* What is being asked: Your answer must be an exact copy of the data below, minus any pictures.

** Opening The data block **

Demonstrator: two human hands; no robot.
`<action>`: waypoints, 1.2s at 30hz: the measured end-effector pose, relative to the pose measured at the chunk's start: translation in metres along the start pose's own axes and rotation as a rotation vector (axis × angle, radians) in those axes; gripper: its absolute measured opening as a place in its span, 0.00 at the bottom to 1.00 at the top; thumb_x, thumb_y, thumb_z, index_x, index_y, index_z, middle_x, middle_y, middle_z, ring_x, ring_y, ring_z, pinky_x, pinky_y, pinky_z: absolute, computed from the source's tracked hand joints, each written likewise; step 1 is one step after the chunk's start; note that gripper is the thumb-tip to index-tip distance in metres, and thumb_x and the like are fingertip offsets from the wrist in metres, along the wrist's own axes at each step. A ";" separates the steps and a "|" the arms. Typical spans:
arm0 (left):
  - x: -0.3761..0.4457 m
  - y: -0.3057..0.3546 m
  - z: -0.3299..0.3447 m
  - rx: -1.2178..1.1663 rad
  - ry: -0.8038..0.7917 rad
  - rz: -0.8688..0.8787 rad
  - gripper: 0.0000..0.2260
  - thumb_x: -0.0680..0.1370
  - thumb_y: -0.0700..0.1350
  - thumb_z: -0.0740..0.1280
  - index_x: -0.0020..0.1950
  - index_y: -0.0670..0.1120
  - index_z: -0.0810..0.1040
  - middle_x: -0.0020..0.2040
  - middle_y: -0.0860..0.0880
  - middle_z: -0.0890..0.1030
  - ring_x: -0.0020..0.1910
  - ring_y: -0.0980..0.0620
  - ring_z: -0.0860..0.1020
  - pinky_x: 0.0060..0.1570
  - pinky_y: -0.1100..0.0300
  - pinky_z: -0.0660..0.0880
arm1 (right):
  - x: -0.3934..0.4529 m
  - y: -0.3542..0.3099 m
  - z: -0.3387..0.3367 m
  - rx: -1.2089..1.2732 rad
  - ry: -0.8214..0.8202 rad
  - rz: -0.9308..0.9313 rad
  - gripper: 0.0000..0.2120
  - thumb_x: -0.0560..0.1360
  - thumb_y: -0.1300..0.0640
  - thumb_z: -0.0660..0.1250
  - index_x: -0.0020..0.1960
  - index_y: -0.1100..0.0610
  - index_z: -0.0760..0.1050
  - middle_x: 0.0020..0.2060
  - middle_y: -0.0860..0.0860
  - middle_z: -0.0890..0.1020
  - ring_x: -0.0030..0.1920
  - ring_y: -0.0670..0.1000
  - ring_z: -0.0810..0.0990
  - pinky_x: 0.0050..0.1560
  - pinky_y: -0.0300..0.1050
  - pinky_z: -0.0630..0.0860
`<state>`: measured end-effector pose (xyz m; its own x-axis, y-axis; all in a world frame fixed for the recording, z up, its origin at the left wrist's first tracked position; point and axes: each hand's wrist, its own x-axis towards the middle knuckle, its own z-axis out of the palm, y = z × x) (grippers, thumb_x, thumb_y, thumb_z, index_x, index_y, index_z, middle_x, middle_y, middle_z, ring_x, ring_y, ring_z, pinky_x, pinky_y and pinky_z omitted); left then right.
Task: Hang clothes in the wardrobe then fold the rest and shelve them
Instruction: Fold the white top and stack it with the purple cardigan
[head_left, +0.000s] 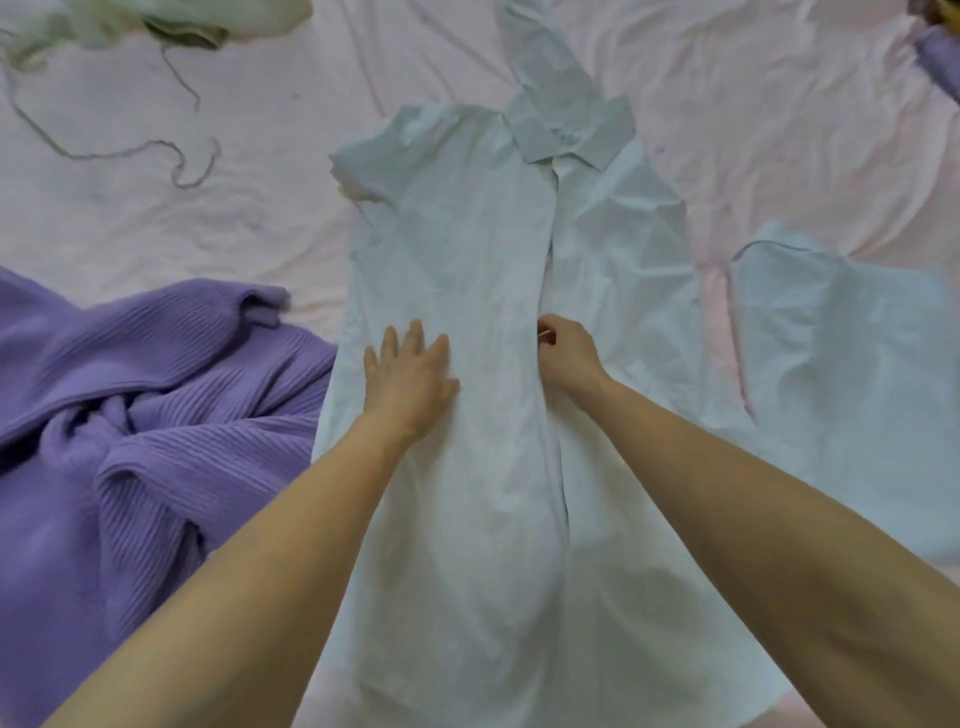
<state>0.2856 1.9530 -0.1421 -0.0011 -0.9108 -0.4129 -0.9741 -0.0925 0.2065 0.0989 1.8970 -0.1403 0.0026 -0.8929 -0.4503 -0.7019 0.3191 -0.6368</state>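
1. A pale blue collared shirt (467, 270) lies spread flat, front up, in the middle of a bed covered by a wrinkled pink sheet (753, 104); its collar (571, 135) points away from the person and its hem toward them.
2. The left hand (410, 379) rests palm down on the shirt's left front panel, its fingers (415, 338) straight and slightly spread, pressing the cloth flat.
3. The right hand (569, 356) sits at the shirt's centre opening, its fingers curled and pinching the edge of the front placket.
4. The shirt's right sleeve (852, 374) lies spread out flat on the sheet, right of the shirt's body.
5. Left of the shirt, touching its side edge, a purple ribbed knit garment (130, 405) lies crumpled in twisted folds.
6. Beyond the shirt to the left, at the far edge of the view, a pale green garment (156, 21) lies bunched, with a thin cord (104, 150) trailing from it in loops across the sheet.
7. Beyond the shirt at the far right corner, a bit of purple cloth (940, 62) shows; what it is cannot be told.
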 end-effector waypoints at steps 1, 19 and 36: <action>0.002 0.003 0.004 -0.006 -0.071 -0.020 0.29 0.79 0.57 0.61 0.77 0.52 0.55 0.79 0.44 0.49 0.76 0.36 0.49 0.71 0.37 0.50 | 0.005 0.001 0.003 0.065 0.006 0.030 0.11 0.77 0.62 0.58 0.57 0.60 0.74 0.47 0.50 0.79 0.50 0.53 0.78 0.51 0.45 0.75; 0.007 0.023 0.018 0.027 -0.205 -0.218 0.38 0.79 0.59 0.61 0.79 0.48 0.42 0.79 0.45 0.37 0.76 0.35 0.42 0.70 0.33 0.46 | -0.006 0.031 -0.005 -0.647 0.073 -0.282 0.05 0.77 0.61 0.55 0.50 0.57 0.68 0.45 0.55 0.73 0.46 0.57 0.75 0.43 0.49 0.69; -0.118 -0.077 0.001 -0.810 -0.122 -0.304 0.07 0.71 0.43 0.71 0.46 0.41 0.80 0.37 0.48 0.80 0.36 0.52 0.75 0.36 0.58 0.71 | -0.097 -0.025 0.106 -0.534 -0.368 -0.452 0.25 0.78 0.52 0.63 0.73 0.54 0.63 0.74 0.55 0.61 0.72 0.55 0.61 0.67 0.48 0.65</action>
<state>0.3607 2.0683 -0.1103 0.1635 -0.7549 -0.6351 -0.4752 -0.6244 0.6199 0.1917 2.0096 -0.1476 0.5387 -0.7077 -0.4572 -0.8237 -0.3285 -0.4622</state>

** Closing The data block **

* Answer section:
Demonstrator: two human hands; no robot.
`<action>`: waypoints, 1.2s at 30hz: the measured end-effector pose, relative to the pose measured at the chunk's start: translation in metres along the start pose's own axes and rotation as a rotation vector (axis × angle, radians) in those axes; gripper: its absolute measured opening as a place in its span, 0.00 at the bottom to 1.00 at the top; thumb_x, thumb_y, thumb_z, index_x, index_y, index_z, middle_x, middle_y, middle_z, ring_x, ring_y, ring_z, pinky_x, pinky_y, pinky_z: absolute, computed from the source's tracked hand joints, each written likewise; step 1 is one step after the chunk's start; note that gripper is the thumb-tip to index-tip distance in metres, and thumb_x and the like are fingertip offsets from the wrist in metres, along the wrist's own axes at each step. A ";" separates the steps and a "|" the arms. Typical spans:
arm0 (left):
  - x: -0.3761..0.4457 m
  - y: -0.3057..0.3546 m
  - z: -0.3299..0.3447 m
  - rx: -1.2178..1.1663 rad
  - ry: -0.8038..0.7917 rad
  - rz: -0.8688..0.8787 rad
  - gripper: 0.0000..0.2260
  - thumb_x: -0.0680..0.1370
  - thumb_y: -0.0700..0.1350
  - thumb_z: -0.0740..0.1280
  - index_x: -0.0020..0.1950
  - index_y: -0.0670..0.1120
  - index_z: -0.0810..0.1040
  - middle_x: -0.0020..0.2040
  - middle_y: -0.0860..0.0880
  - middle_z: -0.0890..0.1030
  - ring_x: -0.0020..0.1910
  - ring_y: -0.0980..0.0620
  - ring_z: -0.0860..0.1020
  - pinky_x: 0.0060..0.1570
  - pinky_y: -0.1100..0.0300
  - pinky_z: -0.0660..0.0880
arm1 (right):
  - x: -0.3934..0.4529 m
  - y: -0.3542..0.3099 m
  - z: -0.3387..0.3367 m
  - rx: -1.2089..1.2732 rad
  - ry: -0.8214..0.8202 rad
  - rz: -0.9308..0.9313 rad
  - gripper: 0.0000..0.2120
  - thumb_x: -0.0560..0.1360
  - thumb_y: -0.1300..0.0640
  - thumb_z: -0.0660..0.1250
  - index_x: -0.0020..0.1960
  - index_y: -0.1100..0.0610
  - index_z: -0.0760..0.1050
  - middle_x: 0.0020..0.2060
  - middle_y: -0.0860..0.0860
  - middle_z: -0.0890..0.1020
  - ring_x: -0.0030..0.1920
  - ring_y: -0.0670..0.1000
  - ring_z: -0.0810..0.0990
  - pinky_x: 0.0050..0.1560
  - pinky_y: -0.0300..0.1050
  - pinky_z: -0.0630..0.0860
`<state>`: measured end-effector pose (xyz m; its own x-axis, y-axis; all in a world frame fixed for the recording, z up, its origin at the left wrist's first tracked position; point and axes: each hand's wrist, its own x-axis towards the middle knuckle, its own z-axis out of the palm, y = z × x) (grippers, thumb_x, thumb_y, thumb_z, index_x, index_y, index_z, middle_x, middle_y, middle_z, ring_x, ring_y, ring_z, pinky_x, pinky_y and pinky_z omitted); left then right.
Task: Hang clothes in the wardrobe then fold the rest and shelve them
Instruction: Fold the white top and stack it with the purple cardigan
[head_left, +0.000s] 
<state>0.2856 1.9530 -0.1421 -0.0011 -0.9108 -0.4129 -0.9741 -0.0925 0.2065 0.0989 1.8970 -0.1403 0.0026 -0.8929 -0.4503 -0.7019 0.3191 -0.6368</state>
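1. A pale blue collared shirt (467, 270) lies spread flat, front up, in the middle of a bed covered by a wrinkled pink sheet (753, 104); its collar (571, 135) points away from the person and its hem toward them.
2. The left hand (410, 379) rests palm down on the shirt's left front panel, its fingers (415, 338) straight and slightly spread, pressing the cloth flat.
3. The right hand (569, 356) sits at the shirt's centre opening, its fingers curled and pinching the edge of the front placket.
4. The shirt's right sleeve (852, 374) lies spread out flat on the sheet, right of the shirt's body.
5. Left of the shirt, touching its side edge, a purple ribbed knit garment (130, 405) lies crumpled in twisted folds.
6. Beyond the shirt to the left, at the far edge of the view, a pale green garment (156, 21) lies bunched, with a thin cord (104, 150) trailing from it in loops across the sheet.
7. Beyond the shirt at the far right corner, a bit of purple cloth (940, 62) shows; what it is cannot be told.
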 end-effector waypoints at steps 1, 19 and 36: <action>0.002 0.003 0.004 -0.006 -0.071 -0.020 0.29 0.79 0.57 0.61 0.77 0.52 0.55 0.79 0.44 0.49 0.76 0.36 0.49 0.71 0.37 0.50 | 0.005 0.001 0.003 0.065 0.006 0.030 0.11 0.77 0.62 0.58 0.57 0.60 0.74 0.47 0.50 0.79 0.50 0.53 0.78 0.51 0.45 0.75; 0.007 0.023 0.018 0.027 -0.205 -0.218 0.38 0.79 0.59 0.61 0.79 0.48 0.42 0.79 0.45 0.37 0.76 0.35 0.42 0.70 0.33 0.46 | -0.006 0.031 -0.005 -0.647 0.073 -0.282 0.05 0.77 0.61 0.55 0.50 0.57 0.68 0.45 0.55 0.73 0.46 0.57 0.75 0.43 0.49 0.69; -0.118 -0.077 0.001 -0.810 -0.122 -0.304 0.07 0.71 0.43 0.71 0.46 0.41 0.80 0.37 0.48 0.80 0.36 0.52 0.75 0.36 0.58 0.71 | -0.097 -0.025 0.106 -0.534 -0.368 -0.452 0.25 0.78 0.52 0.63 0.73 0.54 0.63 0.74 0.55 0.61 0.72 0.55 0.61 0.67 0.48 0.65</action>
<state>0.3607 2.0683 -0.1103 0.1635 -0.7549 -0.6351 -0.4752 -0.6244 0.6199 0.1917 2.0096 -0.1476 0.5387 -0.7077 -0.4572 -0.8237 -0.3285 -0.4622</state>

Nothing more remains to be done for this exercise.